10.07.07 | art/books, Jane | 15 Comments

It might be the height of arrogance to think that God concerns himself with petty things like whether Mormons drink tea, much less tequila, and that Muslims and Jews don’t eat pork. I’m just glad to not be part of a religion that forbids something I really like, like hot chocolate with whipped cream. That might truly test my faith.

One of the biggest perks of staying with my sister is that we get cable, which means that I get House. Marcy gets The Office, Dick and Adam get Heroes, and the kids get Spongebob. It’s only a matter of time, I think, before Spongebob is connected with bizzare behavior of some sort or another; perhaps not violent criminalism, but possibly even scarier for being completely absurd.

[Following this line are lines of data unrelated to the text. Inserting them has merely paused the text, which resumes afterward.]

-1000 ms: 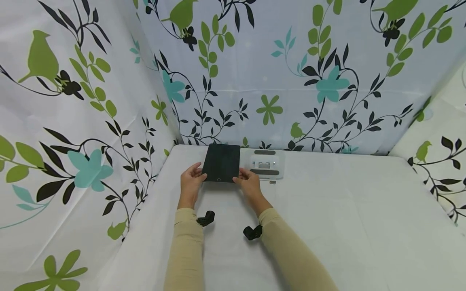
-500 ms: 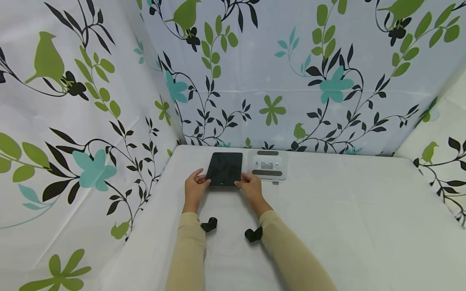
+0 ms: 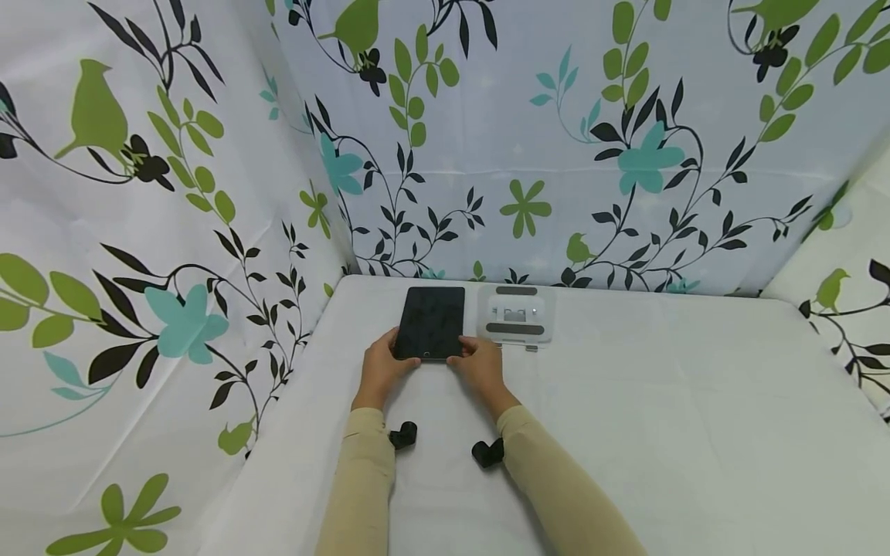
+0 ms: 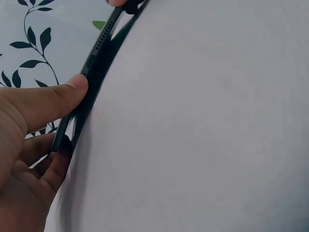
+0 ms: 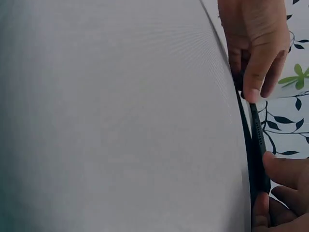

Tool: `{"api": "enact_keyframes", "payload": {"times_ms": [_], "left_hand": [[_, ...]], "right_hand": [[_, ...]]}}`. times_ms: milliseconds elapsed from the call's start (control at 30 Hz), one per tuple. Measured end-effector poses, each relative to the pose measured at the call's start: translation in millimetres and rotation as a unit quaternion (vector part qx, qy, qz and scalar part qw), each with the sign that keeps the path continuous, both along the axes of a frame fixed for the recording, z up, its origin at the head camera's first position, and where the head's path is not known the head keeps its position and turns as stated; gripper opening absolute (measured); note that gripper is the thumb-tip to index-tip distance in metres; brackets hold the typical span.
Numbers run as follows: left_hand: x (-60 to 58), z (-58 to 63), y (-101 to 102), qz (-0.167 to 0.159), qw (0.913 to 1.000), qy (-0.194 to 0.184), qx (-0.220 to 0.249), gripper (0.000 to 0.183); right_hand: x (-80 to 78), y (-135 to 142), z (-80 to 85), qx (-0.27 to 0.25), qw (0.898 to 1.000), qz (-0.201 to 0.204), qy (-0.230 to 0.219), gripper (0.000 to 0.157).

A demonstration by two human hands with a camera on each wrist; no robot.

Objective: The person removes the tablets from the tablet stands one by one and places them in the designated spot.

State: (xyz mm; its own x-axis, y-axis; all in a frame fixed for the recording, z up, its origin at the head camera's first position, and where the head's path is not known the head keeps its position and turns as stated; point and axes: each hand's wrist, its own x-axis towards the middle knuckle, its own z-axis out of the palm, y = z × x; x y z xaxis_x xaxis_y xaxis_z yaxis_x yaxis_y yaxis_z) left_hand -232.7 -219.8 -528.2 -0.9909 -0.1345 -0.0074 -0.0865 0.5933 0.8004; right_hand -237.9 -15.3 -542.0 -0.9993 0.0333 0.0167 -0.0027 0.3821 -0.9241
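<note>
A black tablet (image 3: 432, 318) with a round home button on its near edge lies at the back left of the white table. My left hand (image 3: 380, 369) grips its near left corner, thumb on the near edge. At the near right corner, my right hand (image 3: 483, 369) holds it the same way. In the left wrist view the tablet's edge (image 4: 100, 43) shows speaker holes, with a dark gap or shadow under it; my left fingers curl beneath the corner. Both hands appear on the tablet in the right wrist view, where my right hand (image 5: 292, 186) is partly cut off.
Right of the tablet lies a white plastic stand or mount (image 3: 517, 328) with two grey strips and a metal piece in its middle. Patterned curtains (image 3: 528, 139) close off the back and sides. The white tabletop (image 3: 660, 417) extends to the right.
The tablet has come down from a raised position and nearer to me, now low at the table. My left hand has shifted inward, its thumb further along the near edge.
</note>
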Motion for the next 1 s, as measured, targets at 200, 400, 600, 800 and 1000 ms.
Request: {"api": "enact_keyframes", "payload": {"times_ms": [200,400,600,800,1000], "left_hand": [[-1.9,-9.6,2,-0.006,0.9987,0.004,-0.05,0.083],[1.5,-18.4,2,-0.004,0.9983,0.011,-0.058,0.083],[4.1,-23.6,-1,-0.012,0.9964,0.038,-0.075,0.08],[7.4,-23.5,0,-0.013,0.9966,0.034,-0.074,0.077],[8.0,-21.2,3,-0.008,0.9962,0.028,-0.082,0.075]], "right_hand": [[3.0,2,-2.2,0.1,0.992,0.024,0.08,0.041],[6.2,3,-5.6,0.178,0.974,0.045,0.133,0.034],[6.5,4,-11.3,0.174,0.973,0.05,0.143,0.033],[5.6,4,-17.6,0.175,0.973,0.046,0.141,0.033],[6.0,5,-18.1,0.18,0.974,0.042,0.131,0.036]]}}
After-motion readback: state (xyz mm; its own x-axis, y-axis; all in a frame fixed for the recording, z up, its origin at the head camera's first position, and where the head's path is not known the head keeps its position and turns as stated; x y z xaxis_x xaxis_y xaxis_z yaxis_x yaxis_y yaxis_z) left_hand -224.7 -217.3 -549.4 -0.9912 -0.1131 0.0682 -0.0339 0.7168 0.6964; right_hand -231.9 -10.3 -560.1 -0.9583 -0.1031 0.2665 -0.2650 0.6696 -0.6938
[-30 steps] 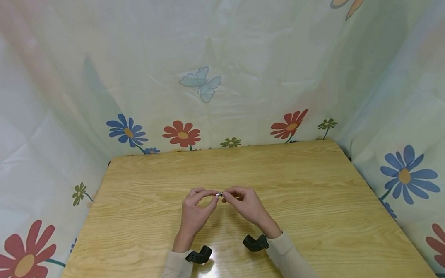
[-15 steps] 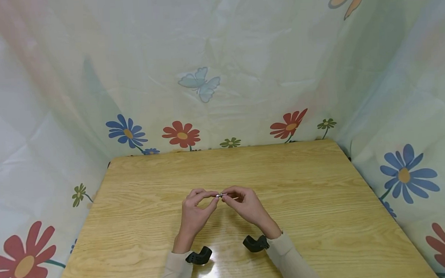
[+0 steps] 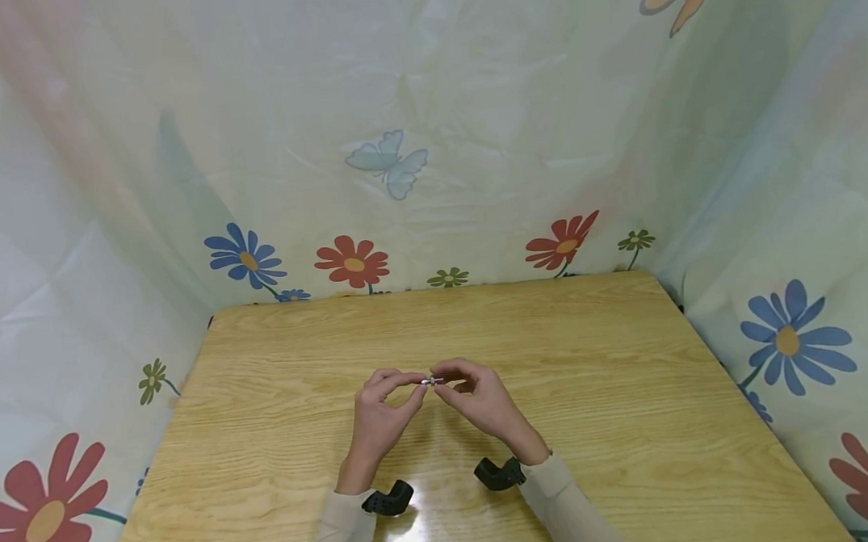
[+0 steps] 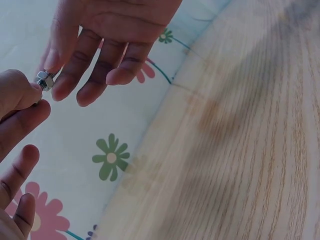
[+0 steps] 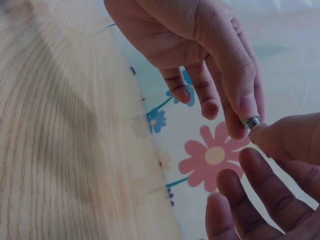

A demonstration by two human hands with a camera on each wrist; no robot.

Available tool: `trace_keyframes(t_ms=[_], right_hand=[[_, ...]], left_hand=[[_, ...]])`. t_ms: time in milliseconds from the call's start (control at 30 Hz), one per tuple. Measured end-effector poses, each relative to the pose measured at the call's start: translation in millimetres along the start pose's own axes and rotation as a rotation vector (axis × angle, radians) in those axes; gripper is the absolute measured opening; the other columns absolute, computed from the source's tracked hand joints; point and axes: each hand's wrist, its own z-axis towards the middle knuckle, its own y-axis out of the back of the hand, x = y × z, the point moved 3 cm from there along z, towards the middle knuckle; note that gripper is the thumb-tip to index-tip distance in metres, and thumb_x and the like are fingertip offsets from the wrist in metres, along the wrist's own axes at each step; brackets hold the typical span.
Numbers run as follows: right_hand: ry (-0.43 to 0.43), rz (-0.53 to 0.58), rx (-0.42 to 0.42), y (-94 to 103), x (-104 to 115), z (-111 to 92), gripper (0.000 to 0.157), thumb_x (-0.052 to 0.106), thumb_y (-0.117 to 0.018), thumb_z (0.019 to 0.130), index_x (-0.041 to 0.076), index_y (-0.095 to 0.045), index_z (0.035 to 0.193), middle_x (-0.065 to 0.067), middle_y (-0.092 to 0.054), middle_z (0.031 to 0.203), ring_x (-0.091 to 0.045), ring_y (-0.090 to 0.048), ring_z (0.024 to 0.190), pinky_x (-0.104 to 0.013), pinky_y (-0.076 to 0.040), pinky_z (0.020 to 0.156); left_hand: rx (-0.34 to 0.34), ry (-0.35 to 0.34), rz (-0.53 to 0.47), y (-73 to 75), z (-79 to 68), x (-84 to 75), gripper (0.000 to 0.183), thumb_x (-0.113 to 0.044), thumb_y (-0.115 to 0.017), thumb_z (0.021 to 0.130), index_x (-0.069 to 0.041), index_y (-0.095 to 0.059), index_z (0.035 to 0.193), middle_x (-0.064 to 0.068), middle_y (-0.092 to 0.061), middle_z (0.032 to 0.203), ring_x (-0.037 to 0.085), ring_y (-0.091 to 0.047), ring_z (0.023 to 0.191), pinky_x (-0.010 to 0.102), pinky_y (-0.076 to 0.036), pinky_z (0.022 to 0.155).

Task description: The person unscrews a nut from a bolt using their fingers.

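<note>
At the left, the curtain (image 3: 19, 265) bore a red flower (image 3: 46, 522), with a small green flower (image 3: 152, 381) on its far side. The table (image 3: 253, 465) stretched from there to the right. Left of the table's middle, the left sleeve (image 3: 343, 530) reached in from the near side, a black mount (image 3: 389, 499) at its cuff. The left hand (image 3: 380, 423) had thumb and forefinger closed in a pinch on the left end of a bolt (image 3: 433, 381). The bolt was between the two hands, above the table, with a nut (image 4: 46, 80) on its threads. The right hand (image 3: 487, 406) curved thumb and forefinger about the bolt's right end, their tips a little apart; I cannot tell whether they gripped it. Its other fingers hung loosely spread. Another mount (image 3: 498, 473) sat by the right sleeve (image 3: 570, 508). Farther right, the curtain carried a blue flower (image 3: 793, 338), with another red flower nearer.
</note>
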Motion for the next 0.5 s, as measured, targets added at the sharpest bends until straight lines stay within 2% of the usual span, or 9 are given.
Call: trace_keyframes(t_ms=[233, 500], right_hand=[[-0.015, 0.028, -0.003, 1.3, 2.3, -1.1, 0.033, 0.021, -0.068, 0.102, 0.009, -0.066, 0.133, -0.011, -0.072, 0.118, -0.027, -0.068, 0.111, -0.032, -0.057, 0.089], [-0.062, 0.010, -0.016, 1.8, -0.3, -1.5, 0.029, 0.031, -0.065, 0.103, 0.010, -0.073, 0.121, -0.012, -0.076, 0.108, -0.021, -0.073, 0.098, -0.030, -0.058, 0.083]], left_hand=[[-0.004, -0.002, 0.010, -2.0, 0.4, -1.9, 0.016, -0.007, -0.083, 0.086, -0.014, -0.083, 0.101, -0.001, -0.074, 0.086, 0.022, -0.066, 0.087, 0.034, -0.054, 0.079], [-0.007, -0.009, 0.004, -4.3, 1.5, -1.3, 0.016, -0.007, -0.083, 0.087, -0.014, -0.083, 0.101, 0.003, -0.074, 0.086, 0.021, -0.066, 0.088, 0.035, -0.055, 0.078]])
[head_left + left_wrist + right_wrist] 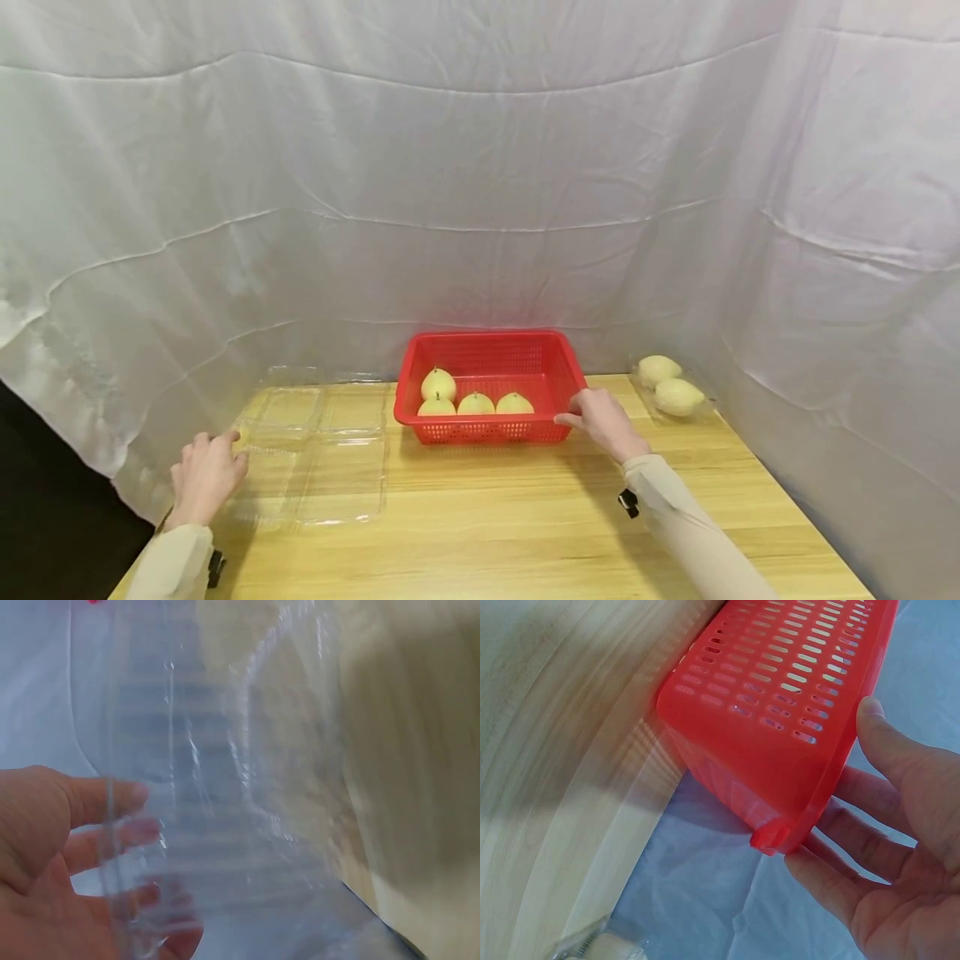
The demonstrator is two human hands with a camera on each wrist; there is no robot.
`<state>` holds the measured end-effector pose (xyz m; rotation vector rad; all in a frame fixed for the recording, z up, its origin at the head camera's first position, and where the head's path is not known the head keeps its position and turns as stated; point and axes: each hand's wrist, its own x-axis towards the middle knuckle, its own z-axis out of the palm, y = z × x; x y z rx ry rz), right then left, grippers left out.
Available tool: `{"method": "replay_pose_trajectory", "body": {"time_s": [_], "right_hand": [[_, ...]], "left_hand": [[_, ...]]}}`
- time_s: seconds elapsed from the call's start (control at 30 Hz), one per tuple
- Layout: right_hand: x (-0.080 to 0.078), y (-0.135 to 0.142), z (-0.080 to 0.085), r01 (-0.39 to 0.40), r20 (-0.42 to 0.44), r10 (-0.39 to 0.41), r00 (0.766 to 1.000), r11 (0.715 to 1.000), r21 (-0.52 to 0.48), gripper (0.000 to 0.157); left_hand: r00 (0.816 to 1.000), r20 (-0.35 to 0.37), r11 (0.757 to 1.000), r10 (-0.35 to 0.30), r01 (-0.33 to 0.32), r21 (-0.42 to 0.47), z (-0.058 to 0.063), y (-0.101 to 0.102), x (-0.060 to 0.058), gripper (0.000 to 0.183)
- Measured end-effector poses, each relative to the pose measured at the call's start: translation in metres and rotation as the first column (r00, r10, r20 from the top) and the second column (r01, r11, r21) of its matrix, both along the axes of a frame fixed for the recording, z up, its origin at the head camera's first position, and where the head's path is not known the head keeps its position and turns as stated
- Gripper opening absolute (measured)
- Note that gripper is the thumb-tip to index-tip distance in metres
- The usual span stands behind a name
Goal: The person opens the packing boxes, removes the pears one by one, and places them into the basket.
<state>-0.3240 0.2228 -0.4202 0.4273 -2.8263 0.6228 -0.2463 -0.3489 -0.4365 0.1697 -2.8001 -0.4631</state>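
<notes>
My right hand (603,421) grips the front right corner of a red plastic basket (551,429), thumb at the front rim and fingers round the side. Several pale yellow pears (476,404) with short stems sit along the basket's front and left. On the left, my left hand (206,477) is at the outer edge of a clear plastic container (341,483) with a hinged lid. In the left wrist view its relaxed fingers (124,799) show through the clear wall (202,750).
Behind the near container lies another clear open container (352,408). At the back right, two yellow fruits (678,397) rest in a clear box. A pale cloth (480,250) hangs behind and beside the wooden table (487,533).
</notes>
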Motion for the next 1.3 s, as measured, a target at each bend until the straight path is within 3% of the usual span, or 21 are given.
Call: {"method": "replay_pose_trajectory", "body": {"time_s": [0.17, 0.4, 0.6, 0.73, 0.97, 1.3], "right_hand": [[0.0, 0.0, 0.001, -0.001, -0.001, 0.001, 1.0, 1.0, 0.006, 0.022], [0.001, 0.0, 0.001, 0.006, 0.008, -0.006, 1.0, 1.0, -0.008, 0.023], [0.0, -0.001, 0.001, 0.01, 0.015, -0.01, 1.0, 1.0, -0.024, 0.02], [0.0, -0.001, 0.0, 0.008, 0.014, -0.008, 1.0, 1.0, -0.03, 0.019], [0.001, 0.004, -0.003, 0.015, 0.002, -0.015, 1.0, 0.999, -0.036, 0.019], [-0.002, 0.01, -0.005, 0.004, -0.029, -0.005, 1.0, 0.998, -0.061, 0.019]], "left_hand": [[0.998, -0.062, 1.0, -0.001, 0.003, 0.027, -0.003, 0.02, 0.004, 0.043], [0.985, -0.148, 0.996, -0.085, 0.089, 0.019, -0.001, 0.062, 0.003, 0.039], [0.985, -0.118, 0.991, -0.123, 0.128, 0.043, -0.003, 0.096, -0.006, 0.038], [0.983, -0.091, 0.979, -0.161, 0.17, 0.109, -0.007, 0.116, -0.013, 0.037], [0.94, -0.208, 0.925, -0.271, 0.314, 0.212, -0.016, 0.156, -0.027, 0.029], [0.894, -0.363, 0.879, -0.262, 0.377, 0.293, -0.027, 0.191, -0.041, 0.03]]}}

There’s a Mormon character on House right now, a youngish black man competing for a fellowship spot on House’s diagnostic team. Last Tuesday, House goaded the Mormon character (he has a number, but I can’t remember what it is) into drinking tequila as part of a pseudo-diagnostic test that might save the life of a patient. House’s compelling argument was the “Would you pull an ass out of a pit on the Sabbath?” rationale.

The dialogue was well-written and fast-paced, though one mistake made it clear that no actual Mormons were consulted (use of “LDS” for “Mormonism”; just as you wouldn’t say “Catholic” when you meant “Catholicism”). Race relations, “magic underwear,” and the Word of Wisdom were all addressed in under two minutes. And in my humble opinion, Dr. House shared my disappointment that his argument, reasonable as it may be, so easily swayed the Mormon into a medical drinking contest. As House said, rational arguments don’t usually work on religious people, otherwise there wouldn’t be any.

I love House. He’s an athiest and a misanthropist. And he’s witty. One might even compare his tongue to a wasp’s stinger. When I was in high school and had a crush on Chris Hansen in AP Chem, my friends and I had a habit of assigning code names to our crushes. Levi, who eventually turned out to be not even a possibility was Apollo the sungod, and Chris, thanks to our reading of The Scarlet Letter, was Roger Chillingworth. And I was in love.

Irrational, then, that I married a most mild-tongued man. But I still have room for a major crush on awful, sarcastic, incredibly intelligent, Sherlock Holmes-wannabe Gregory House.